### [ABOUT THIS TASK]
Print the whole listing exactly.

### [SUPPLIED INFORMATION]
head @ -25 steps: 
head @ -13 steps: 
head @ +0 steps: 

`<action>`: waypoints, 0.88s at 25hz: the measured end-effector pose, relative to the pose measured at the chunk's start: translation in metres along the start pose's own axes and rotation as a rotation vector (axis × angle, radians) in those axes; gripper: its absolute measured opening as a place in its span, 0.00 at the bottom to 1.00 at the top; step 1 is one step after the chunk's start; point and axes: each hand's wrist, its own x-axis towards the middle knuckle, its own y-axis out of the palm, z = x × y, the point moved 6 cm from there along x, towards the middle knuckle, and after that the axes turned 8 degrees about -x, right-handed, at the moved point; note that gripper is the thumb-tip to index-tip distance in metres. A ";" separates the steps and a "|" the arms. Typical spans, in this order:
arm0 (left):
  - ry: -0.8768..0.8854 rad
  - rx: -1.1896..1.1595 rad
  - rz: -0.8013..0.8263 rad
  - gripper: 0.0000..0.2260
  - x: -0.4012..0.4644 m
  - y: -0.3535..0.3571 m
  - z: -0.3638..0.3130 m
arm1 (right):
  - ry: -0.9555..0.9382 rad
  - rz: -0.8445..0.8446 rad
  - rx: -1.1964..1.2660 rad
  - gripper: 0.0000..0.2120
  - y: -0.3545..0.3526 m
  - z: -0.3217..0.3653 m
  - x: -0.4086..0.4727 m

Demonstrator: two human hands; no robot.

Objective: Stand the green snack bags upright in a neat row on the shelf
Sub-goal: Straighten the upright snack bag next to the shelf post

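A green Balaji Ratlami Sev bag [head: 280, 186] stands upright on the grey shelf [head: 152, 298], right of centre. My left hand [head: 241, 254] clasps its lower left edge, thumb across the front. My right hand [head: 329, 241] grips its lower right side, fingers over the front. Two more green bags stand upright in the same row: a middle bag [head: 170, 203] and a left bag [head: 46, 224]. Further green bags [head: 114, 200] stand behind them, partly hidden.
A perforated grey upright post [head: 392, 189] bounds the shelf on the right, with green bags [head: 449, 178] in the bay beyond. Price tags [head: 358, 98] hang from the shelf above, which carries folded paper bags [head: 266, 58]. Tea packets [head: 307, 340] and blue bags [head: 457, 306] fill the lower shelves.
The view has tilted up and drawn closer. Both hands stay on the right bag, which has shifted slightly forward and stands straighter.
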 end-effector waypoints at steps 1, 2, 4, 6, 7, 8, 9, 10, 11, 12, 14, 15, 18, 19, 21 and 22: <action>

### [RESPONSE FOR THIS EXERCISE]
head @ -25 steps: 
head @ -13 steps: 
head @ +0 steps: 

`<action>`: waypoints, 0.88s at 25hz: the measured end-effector pose, relative to the pose measured at the chunk's start: translation in metres along the start pose's own axes and rotation as a rotation vector (axis × angle, radians) in those axes; gripper: its absolute measured opening as a place in its span, 0.00 at the bottom to 1.00 at the top; step 1 is one step after the chunk's start; point and axes: each hand's wrist, its own x-axis towards the middle knuckle, its own y-axis out of the palm, z = x × y, the point moved 6 cm from there along x, towards the middle knuckle, and after that the axes turned 8 degrees about -x, right-handed, at the moved point; note that gripper is the thumb-tip to index-tip distance in metres. A ";" separates the steps and a "|" the arms. Typical spans, in this order:
arm0 (left):
  - ry: -0.8768..0.8854 rad
  - rx: -1.1896..1.1595 rad
  - rz: -0.8013..0.8263 rad
  - gripper: 0.0000..0.2260
  - x: -0.4012..0.4644 m
  - y: -0.3535..0.3571 m
  - z: -0.3638..0.3130 m
arm1 (right):
  - ry: -0.9555..0.9382 rad
  - rz: -0.8445..0.8446 rad
  - rx: -1.1964..1.2660 rad
  - gripper: 0.0000..0.2120
  - y: -0.3545..0.3526 m
  - z: -0.3217..0.3653 m
  - x: -0.4086..0.4727 m

Demonstrator: two human hands; no robot.

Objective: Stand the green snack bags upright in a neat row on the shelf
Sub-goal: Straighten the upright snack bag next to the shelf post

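A green Balaji Ratlami Sev bag [head: 280, 186] stands upright on the grey shelf [head: 152, 298], right of centre. My left hand [head: 241, 254] clasps its lower left edge, thumb across the front. My right hand [head: 329, 241] grips its lower right side, fingers over the front. Two more green bags stand upright in the same row: a middle bag [head: 170, 203] and a left bag [head: 46, 224]. Further green bags [head: 114, 200] stand behind them, partly hidden.
A perforated grey upright post [head: 392, 189] bounds the shelf on the right, with green bags [head: 449, 178] in the bay beyond. Price tags [head: 358, 98] hang from the shelf above, which carries folded paper bags [head: 266, 58]. Tea packets [head: 307, 340] and blue bags [head: 457, 306] fill the lower shelves.
The view has tilted up and drawn closer. Both hands stay on the right bag, which has shifted slightly forward and stands straighter.
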 end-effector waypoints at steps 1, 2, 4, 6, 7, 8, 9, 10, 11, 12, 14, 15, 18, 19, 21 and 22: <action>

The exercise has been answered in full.